50mm lens are the easiest lenses to manufacture, therefore they are generally the least expensive of all lenses. The longer focal length lenses are much more difficult to make, so a true macro 100mm will be relatively expensive. This will depend on other characteristics of the lens though, such as maximum aperture, whether the lens has fancy things like image stabilization, and of course the maximum magnification.

Cheers,


----------



## Piece-of-fish (4 Dec 2010)

Thanks Ceg. That almost answers my question. So the thing is to go for 100 if you can afford it i suppose.


----------



## ceg4048 (5 Dec 2010)

Well, the 100mm will have more versatility and you'll find these are among the sharpest lenses in a manufacturer's portfolio of lenses. 
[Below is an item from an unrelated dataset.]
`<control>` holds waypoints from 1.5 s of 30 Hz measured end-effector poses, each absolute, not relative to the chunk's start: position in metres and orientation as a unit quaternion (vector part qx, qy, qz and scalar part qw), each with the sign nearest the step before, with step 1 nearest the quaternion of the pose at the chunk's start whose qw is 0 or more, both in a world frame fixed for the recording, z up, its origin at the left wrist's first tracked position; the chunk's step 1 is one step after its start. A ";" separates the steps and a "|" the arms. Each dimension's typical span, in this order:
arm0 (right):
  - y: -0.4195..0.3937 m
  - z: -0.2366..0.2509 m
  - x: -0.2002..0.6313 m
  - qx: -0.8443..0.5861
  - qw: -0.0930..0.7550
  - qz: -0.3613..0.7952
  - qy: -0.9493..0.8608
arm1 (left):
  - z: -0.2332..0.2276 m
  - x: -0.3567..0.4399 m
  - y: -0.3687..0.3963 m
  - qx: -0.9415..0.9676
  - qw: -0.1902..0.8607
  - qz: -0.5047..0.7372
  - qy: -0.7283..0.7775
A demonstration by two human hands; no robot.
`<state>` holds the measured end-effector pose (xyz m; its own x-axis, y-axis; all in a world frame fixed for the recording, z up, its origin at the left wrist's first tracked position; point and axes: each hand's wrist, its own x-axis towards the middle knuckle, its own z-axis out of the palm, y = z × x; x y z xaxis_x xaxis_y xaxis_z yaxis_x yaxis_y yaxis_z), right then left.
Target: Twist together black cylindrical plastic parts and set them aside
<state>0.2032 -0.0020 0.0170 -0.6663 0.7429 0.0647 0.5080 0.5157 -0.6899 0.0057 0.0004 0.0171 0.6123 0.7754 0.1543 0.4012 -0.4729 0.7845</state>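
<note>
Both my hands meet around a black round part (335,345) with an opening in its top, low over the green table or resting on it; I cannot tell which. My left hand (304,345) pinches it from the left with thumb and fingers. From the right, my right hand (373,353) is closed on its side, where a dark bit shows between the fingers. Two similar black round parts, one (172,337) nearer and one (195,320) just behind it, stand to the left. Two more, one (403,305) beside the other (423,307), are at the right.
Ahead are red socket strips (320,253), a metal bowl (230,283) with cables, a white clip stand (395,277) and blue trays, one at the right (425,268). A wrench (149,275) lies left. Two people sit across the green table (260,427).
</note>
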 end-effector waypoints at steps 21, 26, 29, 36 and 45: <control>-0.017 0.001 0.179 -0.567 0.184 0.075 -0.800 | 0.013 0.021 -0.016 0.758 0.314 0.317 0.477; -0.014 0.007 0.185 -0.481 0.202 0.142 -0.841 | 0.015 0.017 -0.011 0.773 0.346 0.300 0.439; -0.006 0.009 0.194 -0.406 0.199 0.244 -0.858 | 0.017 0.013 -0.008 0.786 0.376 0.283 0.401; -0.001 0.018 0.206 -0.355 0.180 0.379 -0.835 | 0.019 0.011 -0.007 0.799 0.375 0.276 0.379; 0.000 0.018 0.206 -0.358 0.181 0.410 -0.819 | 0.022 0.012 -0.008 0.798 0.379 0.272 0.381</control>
Remember though that, if cost is an issue, you're not compelled to buy brand new. There are thousands of excellent used gear out there and the optics of old lens really haven't been improved upon that much.

Here's an image from a 25 year old 105mm Nikon Macro fitted to a modern DSLR:






Cheers,


----------



## supasi (5 Dec 2010)

I agree that if you can afford it go with the 100mm lens. I got mine secondhand in near near condition for half the price of new. What were you wanting to use the lens for in particular?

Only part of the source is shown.